__TASK__.
The records are to be copied in their entirety, exactly as given.
::: SOURCE MATERIAL :::
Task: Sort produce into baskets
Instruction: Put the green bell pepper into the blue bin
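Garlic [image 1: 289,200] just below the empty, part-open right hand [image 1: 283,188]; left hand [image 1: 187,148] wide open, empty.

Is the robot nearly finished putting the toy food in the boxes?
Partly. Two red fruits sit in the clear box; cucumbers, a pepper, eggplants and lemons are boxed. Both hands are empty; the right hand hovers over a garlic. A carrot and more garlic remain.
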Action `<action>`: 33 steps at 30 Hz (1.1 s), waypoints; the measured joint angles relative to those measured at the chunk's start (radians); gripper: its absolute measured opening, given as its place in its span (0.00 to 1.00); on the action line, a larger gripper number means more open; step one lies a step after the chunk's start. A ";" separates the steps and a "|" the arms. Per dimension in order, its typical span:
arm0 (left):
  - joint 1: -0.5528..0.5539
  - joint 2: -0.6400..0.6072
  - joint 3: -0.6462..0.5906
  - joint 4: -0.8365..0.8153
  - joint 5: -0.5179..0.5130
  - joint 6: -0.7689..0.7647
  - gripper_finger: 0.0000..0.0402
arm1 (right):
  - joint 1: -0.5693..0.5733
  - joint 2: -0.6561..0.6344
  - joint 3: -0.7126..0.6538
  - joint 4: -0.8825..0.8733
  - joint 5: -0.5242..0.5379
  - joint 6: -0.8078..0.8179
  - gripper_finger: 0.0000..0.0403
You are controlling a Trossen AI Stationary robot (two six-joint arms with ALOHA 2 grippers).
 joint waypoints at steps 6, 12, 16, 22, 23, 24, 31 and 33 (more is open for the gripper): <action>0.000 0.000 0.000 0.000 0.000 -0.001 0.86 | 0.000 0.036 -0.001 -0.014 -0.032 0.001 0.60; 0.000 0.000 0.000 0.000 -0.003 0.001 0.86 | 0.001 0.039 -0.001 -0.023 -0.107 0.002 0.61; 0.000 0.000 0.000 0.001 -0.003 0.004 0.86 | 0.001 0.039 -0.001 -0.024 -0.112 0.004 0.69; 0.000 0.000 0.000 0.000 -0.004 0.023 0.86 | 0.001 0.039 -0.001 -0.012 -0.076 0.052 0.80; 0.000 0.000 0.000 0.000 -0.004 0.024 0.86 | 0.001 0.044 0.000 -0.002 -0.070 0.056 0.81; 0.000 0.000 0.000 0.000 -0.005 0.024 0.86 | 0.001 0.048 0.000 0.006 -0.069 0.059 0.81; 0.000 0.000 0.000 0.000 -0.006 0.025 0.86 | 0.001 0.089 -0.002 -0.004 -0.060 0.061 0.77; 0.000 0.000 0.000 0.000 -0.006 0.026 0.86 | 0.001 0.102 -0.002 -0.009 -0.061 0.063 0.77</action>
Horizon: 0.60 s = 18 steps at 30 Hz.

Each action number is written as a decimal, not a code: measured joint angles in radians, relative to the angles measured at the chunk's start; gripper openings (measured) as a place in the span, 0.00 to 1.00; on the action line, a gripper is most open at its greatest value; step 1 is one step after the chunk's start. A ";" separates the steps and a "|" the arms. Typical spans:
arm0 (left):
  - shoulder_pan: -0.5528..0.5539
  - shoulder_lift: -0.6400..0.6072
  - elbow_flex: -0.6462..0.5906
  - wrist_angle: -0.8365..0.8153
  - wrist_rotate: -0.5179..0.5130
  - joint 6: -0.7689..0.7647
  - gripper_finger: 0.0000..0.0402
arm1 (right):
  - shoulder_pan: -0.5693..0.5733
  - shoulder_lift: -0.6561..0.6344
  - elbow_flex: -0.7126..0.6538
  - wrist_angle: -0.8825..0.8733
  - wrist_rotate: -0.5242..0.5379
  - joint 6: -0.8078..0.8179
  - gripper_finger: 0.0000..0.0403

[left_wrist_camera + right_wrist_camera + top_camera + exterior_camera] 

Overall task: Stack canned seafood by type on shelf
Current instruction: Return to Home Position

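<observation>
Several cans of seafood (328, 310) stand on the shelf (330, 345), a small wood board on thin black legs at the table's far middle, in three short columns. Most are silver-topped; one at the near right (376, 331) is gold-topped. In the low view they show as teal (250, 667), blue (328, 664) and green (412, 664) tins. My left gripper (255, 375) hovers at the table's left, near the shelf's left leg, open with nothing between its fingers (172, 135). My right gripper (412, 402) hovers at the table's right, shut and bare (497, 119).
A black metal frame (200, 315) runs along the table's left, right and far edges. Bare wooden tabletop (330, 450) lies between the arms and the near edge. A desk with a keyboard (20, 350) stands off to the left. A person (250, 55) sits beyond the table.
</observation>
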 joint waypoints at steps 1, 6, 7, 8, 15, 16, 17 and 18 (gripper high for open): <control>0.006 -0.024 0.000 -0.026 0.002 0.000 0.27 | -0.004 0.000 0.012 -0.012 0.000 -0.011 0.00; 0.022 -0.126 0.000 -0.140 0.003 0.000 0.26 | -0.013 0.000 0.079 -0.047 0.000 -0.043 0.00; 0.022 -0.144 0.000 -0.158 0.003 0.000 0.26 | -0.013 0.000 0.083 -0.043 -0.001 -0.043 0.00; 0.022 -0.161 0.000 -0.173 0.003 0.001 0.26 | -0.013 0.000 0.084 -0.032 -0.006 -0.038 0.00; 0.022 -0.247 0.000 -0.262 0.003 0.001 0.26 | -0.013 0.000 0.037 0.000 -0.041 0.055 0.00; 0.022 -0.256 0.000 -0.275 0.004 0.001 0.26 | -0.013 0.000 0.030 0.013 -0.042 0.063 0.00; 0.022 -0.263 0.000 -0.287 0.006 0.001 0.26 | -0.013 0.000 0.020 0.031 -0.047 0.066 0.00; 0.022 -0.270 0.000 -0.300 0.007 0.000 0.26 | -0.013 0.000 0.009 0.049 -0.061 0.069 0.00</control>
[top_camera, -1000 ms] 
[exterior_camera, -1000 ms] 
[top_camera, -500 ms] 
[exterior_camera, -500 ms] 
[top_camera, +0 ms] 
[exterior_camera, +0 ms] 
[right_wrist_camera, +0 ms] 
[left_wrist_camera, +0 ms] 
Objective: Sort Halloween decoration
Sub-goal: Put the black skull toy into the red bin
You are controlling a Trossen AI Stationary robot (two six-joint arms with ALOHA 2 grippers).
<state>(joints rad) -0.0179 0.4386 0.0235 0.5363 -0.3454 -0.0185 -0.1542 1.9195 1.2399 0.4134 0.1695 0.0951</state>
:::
__THE COMPLETED TASK__.
Task: Sort produce into baskets
Instruction: Put the green bell pepper into the blue bin
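Garlic [image 1: 289,200] just below the empty, part-open right hand [image 1: 283,188]; left hand [image 1: 187,148] wide open, empty.

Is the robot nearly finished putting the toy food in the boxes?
Partly. Two red fruits sit in the clear box; cucumbers, a pepper, eggplants and lemons are boxed. Both hands are empty; the right hand hovers over a garlic. A carrot and more garlic remain.
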Action `<action>`: 33 steps at 30 Hz (1.1 s), waypoints; the measured joint angles relative to those measured at the chunk's start (radians); gripper: its absolute measured opening, given as its place in its span (0.00 to 1.00); on the action line, a larger gripper number means more open; step one lies a step after the chunk's start. A ";" separates the steps and a "|" the arms. Per dimension in order, its typical span:
arm0 (left):
  - joint 1: -0.5528..0.5539
  - joint 2: -0.6400..0.6072
  - joint 3: -0.6462..0.5906
  - joint 4: -0.8365..0.8153
  - joint 5: -0.5179..0.5130
  - joint 6: -0.7689..0.7647
  - gripper_finger: 0.0000..0.0402
arm1 (right):
  - joint 1: -0.5693..0.5733
  - joint 2: -0.6561..0.6344
  - joint 3: -0.7126..0.6538
  - joint 4: -0.8825..0.8733
  - joint 5: -0.5242..0.5379
  - joint 6: -0.8078..0.8179
  - gripper_finger: 0.0000..0.0403
You are controlling a Trossen AI Stationary robot (two six-joint arms with ALOHA 2 grippers).
 joint waypoints at steps 6, 12, 16, 22, 23, 24, 31 and 33 (more is open for the gripper): <action>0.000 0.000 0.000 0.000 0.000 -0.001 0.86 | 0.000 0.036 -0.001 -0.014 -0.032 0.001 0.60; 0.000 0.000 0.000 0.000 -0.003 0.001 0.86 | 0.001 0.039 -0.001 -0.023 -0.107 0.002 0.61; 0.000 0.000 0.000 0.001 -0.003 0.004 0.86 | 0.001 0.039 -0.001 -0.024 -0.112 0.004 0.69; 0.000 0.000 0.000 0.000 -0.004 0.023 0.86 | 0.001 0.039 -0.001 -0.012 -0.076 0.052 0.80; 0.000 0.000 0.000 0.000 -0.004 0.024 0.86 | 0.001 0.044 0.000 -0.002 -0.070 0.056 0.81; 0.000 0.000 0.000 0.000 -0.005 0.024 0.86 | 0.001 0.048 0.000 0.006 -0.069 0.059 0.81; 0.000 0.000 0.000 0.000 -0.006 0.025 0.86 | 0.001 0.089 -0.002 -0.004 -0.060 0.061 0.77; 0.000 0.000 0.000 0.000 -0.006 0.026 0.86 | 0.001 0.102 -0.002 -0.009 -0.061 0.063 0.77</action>
Horizon: 0.60 s = 18 steps at 30 Hz.

Each action number is written as a decimal, not a code: measured joint angles in radians, relative to the angles measured at the chunk's start; gripper openings (measured) as a place in the span, 0.00 to 1.00; on the action line, a gripper is most open at its greatest value; step 1 is one step after the chunk's start. A ";" separates the steps and a "|" the arms. Typical spans:
arm0 (left):
  - shoulder_pan: -0.5528..0.5539
  - shoulder_lift: -0.6400..0.6072
  - elbow_flex: -0.6462..0.5906
  - wrist_angle: -0.8365..0.8153
  - wrist_rotate: -0.5179..0.5130
  - joint 6: -0.7689..0.7647
  - gripper_finger: 0.0000..0.0402
arm1 (right):
  - shoulder_pan: -0.5693..0.5733
  - shoulder_lift: -0.6561..0.6344
  - elbow_flex: -0.7126..0.6538
  - wrist_angle: -0.8825..0.8733
  - wrist_rotate: -0.5242..0.5379
  - joint 6: -0.8078..0.8179
  - gripper_finger: 0.0000..0.0403

[left_wrist_camera + right_wrist_camera + top_camera + exterior_camera] 

Overall task: Stack canned seafood by type on shelf
Current instruction: Return to Home Position

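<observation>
Several cans of seafood (328, 310) stand on the shelf (330, 345), a small wood board on thin black legs at the table's far middle, in three short columns. Most are silver-topped; one at the near right (376, 331) is gold-topped. In the low view they show as teal (250, 667), blue (328, 664) and green (412, 664) tins. My left gripper (255, 375) hovers at the table's left, near the shelf's left leg, open with nothing between its fingers (172, 135). My right gripper (412, 402) hovers at the table's right, shut and bare (497, 119).
A black metal frame (200, 315) runs along the table's left, right and far edges. Bare wooden tabletop (330, 450) lies between the arms and the near edge. A desk with a keyboard (20, 350) stands off to the left. A person (250, 55) sits beyond the table.
</observation>
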 joint waypoints at steps 1, 6, 7, 8, 15, 16, 17 and 18 (gripper high for open): <control>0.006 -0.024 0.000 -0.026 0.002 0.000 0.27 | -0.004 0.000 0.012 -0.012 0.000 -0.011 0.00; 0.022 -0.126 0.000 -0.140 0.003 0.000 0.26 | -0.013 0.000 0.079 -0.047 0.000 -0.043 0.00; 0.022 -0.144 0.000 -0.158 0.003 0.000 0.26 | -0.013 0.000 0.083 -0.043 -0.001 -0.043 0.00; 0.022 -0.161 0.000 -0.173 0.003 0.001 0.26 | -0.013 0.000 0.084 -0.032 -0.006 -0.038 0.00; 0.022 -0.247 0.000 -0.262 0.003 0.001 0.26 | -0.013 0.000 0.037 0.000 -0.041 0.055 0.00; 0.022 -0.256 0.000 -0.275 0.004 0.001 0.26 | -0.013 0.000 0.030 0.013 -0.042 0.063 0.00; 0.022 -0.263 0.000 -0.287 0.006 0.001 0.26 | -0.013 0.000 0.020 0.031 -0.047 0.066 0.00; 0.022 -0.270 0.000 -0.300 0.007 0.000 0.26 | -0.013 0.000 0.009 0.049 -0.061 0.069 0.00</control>
[top_camera, -1000 ms] 
[exterior_camera, -1000 ms] 
[top_camera, -500 ms] 
[exterior_camera, -500 ms] 
[top_camera, +0 ms] 
[exterior_camera, +0 ms] 
[right_wrist_camera, +0 ms] 
[left_wrist_camera, +0 ms] 
Objective: Sort Halloween decoration
Sub-goal: Put the black skull toy into the red bin
You are controlling a Trossen AI Stationary robot (two six-joint arms with ALOHA 2 grippers).
<state>(joints rad) -0.0179 0.4386 0.0235 0.5363 -0.3454 -0.0185 -0.1542 1.9195 1.2399 0.4134 0.1695 0.0951</state>

What the exercise asked for is now complete.